We do have a generation (and I’m using that term to define an age bracket—this group includes people from 10 to 50) that is enamored of film.  That’s where it is for them.  But a lot of flawed and failed films get made and often—not every time—but often the failure is because someone doesn’t read and has no idea what it is that good writing conveys.  It begins with the word, but they want to bypass that.

Why?  I have a theory, of course.  Because it’s hard work to make the translation from words on a page to images in the mind.  Most of the people I know who do not read for pleasure—read fiction for pleasure, I should say—seem incapable of running the story in their imagination.  The words do not make pictures for them, do not open vistas of the imagination, do not convey the essence of character.  They’re just words on a page.  This is sad and I think a failure of education on a basic level.

But it’s sadder still when these sorts then try to do film.  Or fail to do film.

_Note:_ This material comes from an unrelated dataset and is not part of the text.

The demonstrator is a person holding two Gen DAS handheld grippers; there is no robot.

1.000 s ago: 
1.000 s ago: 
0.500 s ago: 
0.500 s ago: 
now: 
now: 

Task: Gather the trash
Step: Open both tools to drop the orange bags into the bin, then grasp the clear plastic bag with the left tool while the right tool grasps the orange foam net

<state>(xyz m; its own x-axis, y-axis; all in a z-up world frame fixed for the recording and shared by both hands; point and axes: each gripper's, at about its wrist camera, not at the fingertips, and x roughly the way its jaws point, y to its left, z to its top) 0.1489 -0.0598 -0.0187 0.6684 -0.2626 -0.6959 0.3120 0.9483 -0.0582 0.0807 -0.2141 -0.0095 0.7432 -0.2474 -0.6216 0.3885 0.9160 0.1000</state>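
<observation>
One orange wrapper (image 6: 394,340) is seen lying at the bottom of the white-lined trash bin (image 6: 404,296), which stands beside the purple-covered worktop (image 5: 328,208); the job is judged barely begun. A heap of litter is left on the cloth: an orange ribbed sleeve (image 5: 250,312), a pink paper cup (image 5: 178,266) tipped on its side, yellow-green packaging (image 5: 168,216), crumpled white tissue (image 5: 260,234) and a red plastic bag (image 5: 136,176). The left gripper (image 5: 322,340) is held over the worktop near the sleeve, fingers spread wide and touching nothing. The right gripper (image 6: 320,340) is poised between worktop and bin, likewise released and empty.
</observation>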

I’ve said this before, and I’ll say it till I have no more breath with which to say it—reading is fundamentally different from almost any other form of entertainment (the closest is radio drama) because it is interactive and participatory.  You must do the work of creating the images suggested on the page in your own mind.  It is a trick best learned young, but it is a trick that will give us the stars, because the imagination is a living thing that must be nourished from both within and without. If you cannot envision, you cannot build.

There are many reasons to read and I was encouraged more this year than ever before to learn, via and NEA report, that reading in America had increased substantially for the first time since they’ve been keeping track in 1982.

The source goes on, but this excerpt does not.